_PROBLEM TO SOLVE_: The needed output is the run of lines below from the one containing "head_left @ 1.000" through the one containing "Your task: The", copied exactly and free of pictures.

_DATASET CONTENT_:
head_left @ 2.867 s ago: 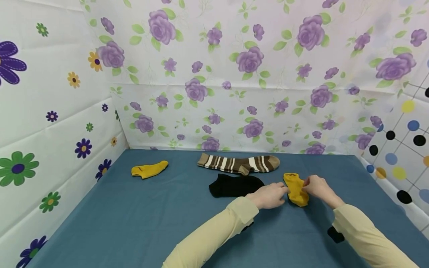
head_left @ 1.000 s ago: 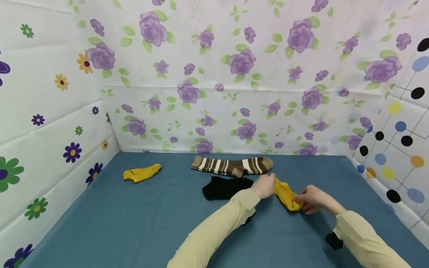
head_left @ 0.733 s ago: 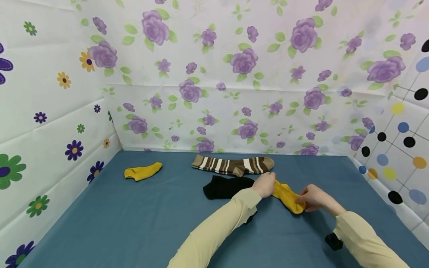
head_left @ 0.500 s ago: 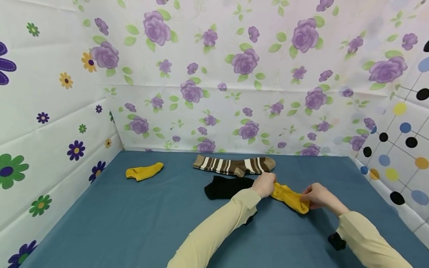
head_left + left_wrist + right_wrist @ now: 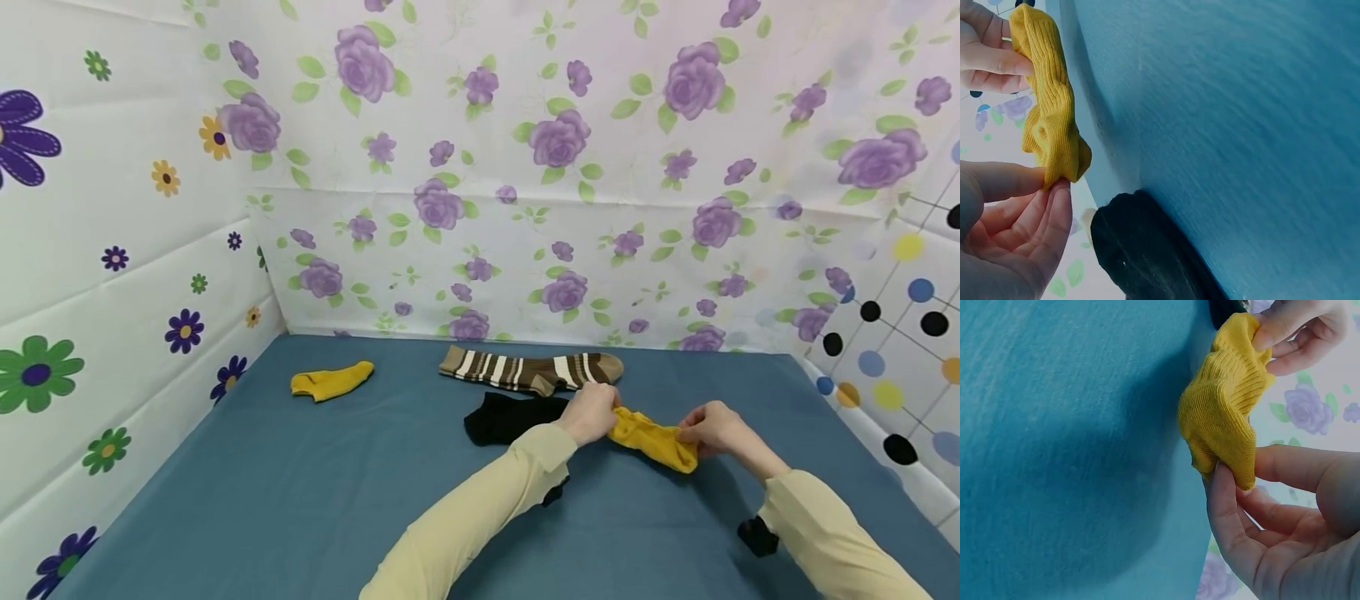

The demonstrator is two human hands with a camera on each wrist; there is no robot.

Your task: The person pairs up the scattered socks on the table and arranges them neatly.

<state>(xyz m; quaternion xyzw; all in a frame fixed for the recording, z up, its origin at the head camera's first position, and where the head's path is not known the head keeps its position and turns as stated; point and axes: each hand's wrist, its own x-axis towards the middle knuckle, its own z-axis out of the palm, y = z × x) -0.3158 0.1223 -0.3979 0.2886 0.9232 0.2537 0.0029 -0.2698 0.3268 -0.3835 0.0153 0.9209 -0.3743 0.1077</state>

_SOLUTION FOR THIS TASK_:
head_left @ 1.000 s ago: 
head_left @ 0.733 s ago: 
head_left @ 0.500 s ago: 
head_left + left_wrist + right_wrist @ now: 

The demonstrator is two human hands with a camera on each wrist; there is no robot.

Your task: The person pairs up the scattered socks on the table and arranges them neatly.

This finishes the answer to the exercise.